To be sure, big data solutions are in great demand. Today, enterprise leaders know that their big data is one of their most valuable resources — and one they can’t afford to ignore. As a result, they are looking for hardware and software that can help them store, manage and analyze their big data.

According to IDC, enterprises will likely spend $150.8 billion on big data and analytics in 2017, 12.4 percent more than they spent last year. And that spending is likely to increase at 11.9 percent per year through 2020, when revenues will likely top $210 billion.

Much of that revenue is going toward big data applications. IDC forecasts that spending on software alone could exceed $70 billion in 2020. Spending is increasing particularly rapidly on non-relational analytic data stores (like NoSQL databases), which will likely grow 38.6 percent per year, and cognitive software platforms (like analytics tools with artificial intelligence and machine learning capabilities), which will likely grow 23.3 percent per year.

In order to capitalize on all that big data spending, vendors have slapped the “big data” label on a dizzying array of different products and services. That product proliferation can make it difficult for organizations to find the right big data applications to meet their needs. Experts suggest that a good way to start the process of selecting a big data application is to determine exactly what kind of application (or applications) you need.
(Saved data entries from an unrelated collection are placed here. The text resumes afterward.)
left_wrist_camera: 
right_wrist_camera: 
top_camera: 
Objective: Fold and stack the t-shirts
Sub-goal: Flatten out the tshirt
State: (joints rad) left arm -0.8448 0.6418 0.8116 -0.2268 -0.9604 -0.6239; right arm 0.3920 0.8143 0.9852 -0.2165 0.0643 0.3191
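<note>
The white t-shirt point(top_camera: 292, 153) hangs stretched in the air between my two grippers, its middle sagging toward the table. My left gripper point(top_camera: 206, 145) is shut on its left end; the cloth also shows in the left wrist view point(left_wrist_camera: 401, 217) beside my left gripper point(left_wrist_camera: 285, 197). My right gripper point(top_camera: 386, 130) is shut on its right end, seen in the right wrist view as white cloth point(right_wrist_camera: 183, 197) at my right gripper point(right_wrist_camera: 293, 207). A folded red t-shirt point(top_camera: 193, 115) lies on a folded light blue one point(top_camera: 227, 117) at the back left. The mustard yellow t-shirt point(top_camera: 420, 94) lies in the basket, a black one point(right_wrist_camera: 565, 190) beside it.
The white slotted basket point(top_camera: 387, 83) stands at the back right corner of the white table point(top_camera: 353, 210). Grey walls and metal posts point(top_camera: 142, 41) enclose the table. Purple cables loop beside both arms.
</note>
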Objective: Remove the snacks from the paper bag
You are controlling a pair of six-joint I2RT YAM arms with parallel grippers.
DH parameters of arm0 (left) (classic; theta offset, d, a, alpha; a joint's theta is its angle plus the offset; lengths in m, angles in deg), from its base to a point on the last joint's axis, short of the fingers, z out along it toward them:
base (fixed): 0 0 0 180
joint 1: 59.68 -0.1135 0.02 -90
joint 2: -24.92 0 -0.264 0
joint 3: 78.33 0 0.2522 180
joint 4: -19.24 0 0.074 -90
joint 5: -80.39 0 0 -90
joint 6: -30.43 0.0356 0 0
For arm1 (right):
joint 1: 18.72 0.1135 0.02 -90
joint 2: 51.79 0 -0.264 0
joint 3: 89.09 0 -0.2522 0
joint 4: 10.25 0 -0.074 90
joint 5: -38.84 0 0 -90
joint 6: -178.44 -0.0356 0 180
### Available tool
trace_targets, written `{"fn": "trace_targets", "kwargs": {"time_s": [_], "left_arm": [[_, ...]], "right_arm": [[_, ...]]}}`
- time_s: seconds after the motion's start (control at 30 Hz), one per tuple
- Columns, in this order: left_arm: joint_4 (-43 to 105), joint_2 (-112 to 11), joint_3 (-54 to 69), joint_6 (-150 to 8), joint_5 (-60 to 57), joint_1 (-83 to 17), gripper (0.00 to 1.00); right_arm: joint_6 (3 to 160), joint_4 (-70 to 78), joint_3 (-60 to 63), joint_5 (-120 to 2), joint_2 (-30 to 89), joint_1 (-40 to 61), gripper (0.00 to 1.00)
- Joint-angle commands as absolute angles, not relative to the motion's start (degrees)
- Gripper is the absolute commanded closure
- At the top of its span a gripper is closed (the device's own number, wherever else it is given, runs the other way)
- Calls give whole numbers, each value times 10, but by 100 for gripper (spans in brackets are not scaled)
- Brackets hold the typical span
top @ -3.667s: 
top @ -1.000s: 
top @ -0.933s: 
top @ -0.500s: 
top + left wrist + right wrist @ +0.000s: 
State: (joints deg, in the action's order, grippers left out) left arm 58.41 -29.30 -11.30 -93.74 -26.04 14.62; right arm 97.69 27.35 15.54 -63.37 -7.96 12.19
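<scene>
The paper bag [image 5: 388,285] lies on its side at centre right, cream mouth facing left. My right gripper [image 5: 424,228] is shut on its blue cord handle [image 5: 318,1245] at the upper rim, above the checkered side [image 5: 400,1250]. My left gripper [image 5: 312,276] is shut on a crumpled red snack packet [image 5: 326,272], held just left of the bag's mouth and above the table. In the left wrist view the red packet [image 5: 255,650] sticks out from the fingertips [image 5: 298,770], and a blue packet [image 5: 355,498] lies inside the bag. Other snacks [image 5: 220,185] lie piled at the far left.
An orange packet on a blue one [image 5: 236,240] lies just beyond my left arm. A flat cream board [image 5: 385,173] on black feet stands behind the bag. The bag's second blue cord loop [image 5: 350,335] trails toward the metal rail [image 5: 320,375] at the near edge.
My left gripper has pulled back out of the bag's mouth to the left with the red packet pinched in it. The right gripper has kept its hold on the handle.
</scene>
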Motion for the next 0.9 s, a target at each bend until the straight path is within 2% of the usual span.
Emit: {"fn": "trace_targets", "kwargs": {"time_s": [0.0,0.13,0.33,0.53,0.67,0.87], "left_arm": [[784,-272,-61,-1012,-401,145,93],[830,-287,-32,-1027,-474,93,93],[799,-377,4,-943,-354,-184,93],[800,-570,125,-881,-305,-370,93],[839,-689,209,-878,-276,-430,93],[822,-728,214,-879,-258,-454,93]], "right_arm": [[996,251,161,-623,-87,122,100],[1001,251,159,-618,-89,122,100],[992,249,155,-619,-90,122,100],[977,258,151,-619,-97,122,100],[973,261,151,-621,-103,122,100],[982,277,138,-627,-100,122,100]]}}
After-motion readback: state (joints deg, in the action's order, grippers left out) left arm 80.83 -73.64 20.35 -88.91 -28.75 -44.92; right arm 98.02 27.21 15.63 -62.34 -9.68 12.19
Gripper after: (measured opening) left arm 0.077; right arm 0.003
Types of Big Data Applications

Enterprise software vendors offer a wide array of different types of big data applications. The kind of big data application that is right for you will depend on your goals.

For example, if you just want to expand your existing financial reporting capabilities with greater detail and depth, a data warehouse and business intelligence solution might be sufficient for your needs. If your sales and marketing teams want to use your big data to uncover new opportunities for increasing your revenue and margins, you might consider creating a data lake and/or investing in a data mining solution. If you want to create a data-driven culture where everyone in your organization is using data to guide their decision-making, you might want a data lake and predictive analytics and an in-memory database and possibly streaming analytics too.

Things can get a little more complicated because the lines between the different types of tools can be a little fuzzy. Some business intelligence tools have data mining and predictive analytics capabilities. Some predictive analytics tools include streaming capabilities.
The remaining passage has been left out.